» **Your task**
Reproduce the entries exactly as they appear below.

Dataset items
· · · ·
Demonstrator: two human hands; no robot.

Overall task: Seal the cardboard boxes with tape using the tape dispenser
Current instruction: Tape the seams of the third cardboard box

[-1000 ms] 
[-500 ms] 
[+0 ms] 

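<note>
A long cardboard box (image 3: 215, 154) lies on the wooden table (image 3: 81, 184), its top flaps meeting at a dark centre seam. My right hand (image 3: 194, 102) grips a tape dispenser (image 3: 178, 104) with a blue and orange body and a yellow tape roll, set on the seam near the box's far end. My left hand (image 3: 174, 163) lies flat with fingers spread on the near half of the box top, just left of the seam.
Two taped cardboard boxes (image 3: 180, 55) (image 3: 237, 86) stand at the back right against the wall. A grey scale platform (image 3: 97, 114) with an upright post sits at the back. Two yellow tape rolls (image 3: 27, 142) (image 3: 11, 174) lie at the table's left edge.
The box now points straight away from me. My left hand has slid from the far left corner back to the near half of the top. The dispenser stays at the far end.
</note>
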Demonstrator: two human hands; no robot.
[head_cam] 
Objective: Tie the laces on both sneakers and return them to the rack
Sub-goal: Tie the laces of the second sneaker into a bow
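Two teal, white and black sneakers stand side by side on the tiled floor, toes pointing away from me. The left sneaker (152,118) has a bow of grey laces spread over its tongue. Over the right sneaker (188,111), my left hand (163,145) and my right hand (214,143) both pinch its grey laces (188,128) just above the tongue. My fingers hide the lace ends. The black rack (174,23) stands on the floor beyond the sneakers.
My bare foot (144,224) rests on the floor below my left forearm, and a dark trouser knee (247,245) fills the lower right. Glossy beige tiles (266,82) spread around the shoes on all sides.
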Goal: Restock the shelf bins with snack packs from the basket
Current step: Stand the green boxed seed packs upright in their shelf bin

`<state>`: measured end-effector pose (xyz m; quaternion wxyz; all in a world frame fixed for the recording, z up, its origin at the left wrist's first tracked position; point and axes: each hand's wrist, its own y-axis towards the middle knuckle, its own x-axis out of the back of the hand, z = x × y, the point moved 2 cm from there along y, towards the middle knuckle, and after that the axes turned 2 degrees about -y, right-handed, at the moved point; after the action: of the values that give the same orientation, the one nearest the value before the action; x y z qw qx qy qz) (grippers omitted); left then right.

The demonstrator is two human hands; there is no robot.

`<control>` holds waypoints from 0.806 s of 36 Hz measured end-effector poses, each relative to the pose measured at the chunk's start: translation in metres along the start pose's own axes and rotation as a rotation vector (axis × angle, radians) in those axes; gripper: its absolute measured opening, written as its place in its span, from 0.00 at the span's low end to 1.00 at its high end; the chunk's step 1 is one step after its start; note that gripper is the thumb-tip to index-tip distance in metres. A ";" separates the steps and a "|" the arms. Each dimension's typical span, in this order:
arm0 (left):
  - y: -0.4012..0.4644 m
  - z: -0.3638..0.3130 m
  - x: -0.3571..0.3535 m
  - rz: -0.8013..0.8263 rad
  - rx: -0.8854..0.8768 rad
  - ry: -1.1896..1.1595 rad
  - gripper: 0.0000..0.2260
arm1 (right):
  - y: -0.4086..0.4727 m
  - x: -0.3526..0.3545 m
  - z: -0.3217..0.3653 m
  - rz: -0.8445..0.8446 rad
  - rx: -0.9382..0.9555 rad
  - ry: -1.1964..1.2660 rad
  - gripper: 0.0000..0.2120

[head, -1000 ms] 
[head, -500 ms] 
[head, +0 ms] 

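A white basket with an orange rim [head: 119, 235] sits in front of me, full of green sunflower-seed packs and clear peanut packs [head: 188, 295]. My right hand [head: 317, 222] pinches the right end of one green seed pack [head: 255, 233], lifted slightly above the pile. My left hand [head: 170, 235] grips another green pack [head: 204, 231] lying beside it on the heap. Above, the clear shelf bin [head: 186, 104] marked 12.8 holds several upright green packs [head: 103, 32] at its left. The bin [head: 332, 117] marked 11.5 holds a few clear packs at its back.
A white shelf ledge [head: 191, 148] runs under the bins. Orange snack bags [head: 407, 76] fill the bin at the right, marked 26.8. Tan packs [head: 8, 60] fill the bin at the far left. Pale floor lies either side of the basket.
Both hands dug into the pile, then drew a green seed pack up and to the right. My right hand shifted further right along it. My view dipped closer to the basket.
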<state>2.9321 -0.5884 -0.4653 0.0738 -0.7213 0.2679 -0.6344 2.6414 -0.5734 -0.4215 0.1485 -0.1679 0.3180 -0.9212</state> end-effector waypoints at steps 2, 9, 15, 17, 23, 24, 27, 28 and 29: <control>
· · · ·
» **Expected output**
Demonstrator: two human hands; no robot.

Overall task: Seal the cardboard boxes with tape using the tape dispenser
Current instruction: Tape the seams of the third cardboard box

[-1000 ms] 
[-500 ms] 
[+0 ms] 

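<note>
A long cardboard box (image 3: 215, 154) lies on the wooden table (image 3: 81, 184), its top flaps meeting at a dark centre seam. My right hand (image 3: 194, 102) grips a tape dispenser (image 3: 178, 104) with a blue and orange body and a yellow tape roll, set on the seam near the box's far end. My left hand (image 3: 174, 163) lies flat with fingers spread on the near half of the box top, just left of the seam.
Two taped cardboard boxes (image 3: 180, 55) (image 3: 237, 86) stand at the back right against the wall. A grey scale platform (image 3: 97, 114) with an upright post sits at the back. Two yellow tape rolls (image 3: 27, 142) (image 3: 11, 174) lie at the table's left edge.
The box now points straight away from me. My left hand has slid from the far left corner back to the near half of the top. The dispenser stays at the far end.
</note>
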Demonstrator: two human hands; no robot.
[head_cam] 
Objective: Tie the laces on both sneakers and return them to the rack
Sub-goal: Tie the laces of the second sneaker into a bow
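Two teal, white and black sneakers stand side by side on the tiled floor, toes pointing away from me. The left sneaker (152,118) has a bow of grey laces spread over its tongue. Over the right sneaker (188,111), my left hand (163,145) and my right hand (214,143) both pinch its grey laces (188,128) just above the tongue. My fingers hide the lace ends. The black rack (174,23) stands on the floor beyond the sneakers.
My bare foot (144,224) rests on the floor below my left forearm, and a dark trouser knee (247,245) fills the lower right. Glossy beige tiles (266,82) spread around the shoes on all sides.
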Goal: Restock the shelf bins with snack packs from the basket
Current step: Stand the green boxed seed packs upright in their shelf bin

`<state>`: measured end-effector pose (xyz m; quaternion wxyz; all in a world frame fixed for the recording, z up, its origin at the left wrist's first tracked position; point and axes: each hand's wrist, its own y-axis towards the middle knuckle, its own x-axis out of the back of the hand, z = x × y, the point moved 2 cm from there along y, towards the middle knuckle, and after that the axes turned 2 degrees about -y, right-handed, at the moved point; after the action: of the values that give the same orientation, the one nearest the value before the action; x y z qw qx qy qz) (grippers omitted); left then right.

The demonstrator is two human hands; there is no robot.

`<control>` holds waypoints from 0.806 s of 36 Hz measured end-effector poses, each relative to the pose measured at the chunk's start: translation in metres along the start pose's own axes and rotation as a rotation vector (axis × angle, radians) in those axes; gripper: its absolute measured opening, written as its place in its span, from 0.00 at the span's low end to 1.00 at its high end; the chunk's step 1 is one step after its start; note that gripper is the thumb-tip to index-tip distance in metres. A ";" separates the steps and a "|" the arms. Each dimension's typical span, in this order:
arm0 (left):
  - y: -0.4012..0.4644 m
  - z: -0.3638..0.3130 m
  - x: -0.3571..0.3535 m
  - rz: -0.8013..0.8263 rad
  - rx: -0.8854..0.8768 rad
  - ry: -1.1896..1.1595 rad
  - gripper: 0.0000..0.2260
arm1 (right):
  - y: -0.4086..0.4727 m
  - x: -0.3526..0.3545 m
  - z: -0.3217..0.3653 m
  - rz: -0.8445..0.8446 rad
  - rx: -0.9382..0.9555 rad
  - ry: -1.1964..1.2660 rad
  - gripper: 0.0000..0.2120

[head, -1000 ms] 
[head, -500 ms] 
[head, +0 ms] 

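A white basket with an orange rim [head: 119, 235] sits in front of me, full of green sunflower-seed packs and clear peanut packs [head: 188, 295]. My right hand [head: 317, 222] pinches the right end of one green seed pack [head: 255, 233], lifted slightly above the pile. My left hand [head: 170, 235] grips another green pack [head: 204, 231] lying beside it on the heap. Above, the clear shelf bin [head: 186, 104] marked 12.8 holds several upright green packs [head: 103, 32] at its left. The bin [head: 332, 117] marked 11.5 holds a few clear packs at its back.
A white shelf ledge [head: 191, 148] runs under the bins. Orange snack bags [head: 407, 76] fill the bin at the right, marked 26.8. Tan packs [head: 8, 60] fill the bin at the far left. Pale floor lies either side of the basket.
Both hands dug into the pile, then drew a green seed pack up and to the right. My right hand shifted further right along it. My view dipped closer to the basket.
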<state>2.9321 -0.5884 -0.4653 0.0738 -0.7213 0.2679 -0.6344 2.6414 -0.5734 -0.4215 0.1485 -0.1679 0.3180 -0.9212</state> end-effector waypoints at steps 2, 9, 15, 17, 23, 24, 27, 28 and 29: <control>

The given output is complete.